Она поняла намек. Екатерина улыбнулась и успокоилась.
В начале февраля Генрих отправился в Лондон заниматься делами государства, оставив королеву и ее двор в Хэмптон-Корте. Впервые после женитьбы они разлучились, и Екатерина поймала себя на том, что скучает по супругу. Оказывается, она сильно привязалась к нему, а потому испытала искреннюю радость, когда король вернулся, проведя без нее три ночи.
Дней через десять он пожаловался, что чувствует озноб и ему нехорошо. Екатерина в тревоге ждала в своих покоях прихода докторов с докладом.
— Это легкая трехдневная лихорадка, — объявил доктор Баттс. — Лучшее средство от нее — алкоголь, и мы порекомендовали, чтобы его милость пил как можно больше вина.
— Ему скоро станет лучше? — спросила она.
— Разумеется, мадам. С ним такое уже случалось, и он поправился. Не нужно волноваться.
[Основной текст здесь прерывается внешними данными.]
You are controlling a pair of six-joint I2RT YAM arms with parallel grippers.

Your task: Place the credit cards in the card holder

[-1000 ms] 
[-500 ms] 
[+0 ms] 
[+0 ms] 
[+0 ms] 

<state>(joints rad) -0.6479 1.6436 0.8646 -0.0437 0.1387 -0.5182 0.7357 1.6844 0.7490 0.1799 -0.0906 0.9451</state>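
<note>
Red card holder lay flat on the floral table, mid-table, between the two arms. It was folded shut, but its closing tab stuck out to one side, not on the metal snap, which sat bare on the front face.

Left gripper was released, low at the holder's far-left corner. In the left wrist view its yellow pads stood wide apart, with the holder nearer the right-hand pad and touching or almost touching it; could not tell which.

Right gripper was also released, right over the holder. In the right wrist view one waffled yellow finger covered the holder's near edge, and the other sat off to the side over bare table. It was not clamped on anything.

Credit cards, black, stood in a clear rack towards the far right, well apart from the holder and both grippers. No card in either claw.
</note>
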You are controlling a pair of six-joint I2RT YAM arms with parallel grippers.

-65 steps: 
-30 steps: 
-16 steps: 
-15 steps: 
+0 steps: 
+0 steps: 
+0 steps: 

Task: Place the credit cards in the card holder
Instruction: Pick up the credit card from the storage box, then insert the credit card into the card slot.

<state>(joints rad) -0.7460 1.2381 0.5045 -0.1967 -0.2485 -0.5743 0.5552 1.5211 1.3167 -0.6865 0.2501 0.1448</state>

Какой бы слабой ни была лихорадка, а Генрих чувствовал себя неважно и не появился на представлениях масок, которые устраивали в Хэмптон-Корте два вечера подряд. Екатерине пришлось возглавлять их одной, сидя в кресле небольшого размера рядом с огромным пустым троном короля.
После этого, к счастью, лихорадка отступила, и Генрих поправился.
— Думаю, мне нужно посетить свои замки на побережье против Франции, чтобы проследить за ремонтом крепостных валов, а то, судя по докладам, они местами обрушились, — объявил король однажды вечером, подняв глаза от книги.
Сидевшая напротив него с шитьем Екатерина, услышав это, обрадовалась.
— Мне особенно важно осмотреть укрепления Дувра, — продолжил Генрих. — Вы должны поехать со мной, дорогая. Мы превратим это в отпуск.
Они никуда не поехали. На следующее утро Генрих пожаловался на боль в ноге. Сняв повязку, он показал Екатерине опухшую, почерневшую, страшную на вид голень. Она в ужасе задержала дыхание.
— Рана снова затянулась, — морщась, объяснил он. — Мои врачи пытаются держать ее открытой, что лучше для моего здоровья, но она внезапно закрылась. — Генрих втянул носом воздух. — Ей-богу, Кэтрин, это мучительно и очень опасно. Лет пять или шесть назад такое уже случалось, и я думал, что умру. Я вернусь в свои покои и позову врачей.
Он попытался встать, но, потерпев поражение, грузно опустился в кресло; на лбу у него выступил пот.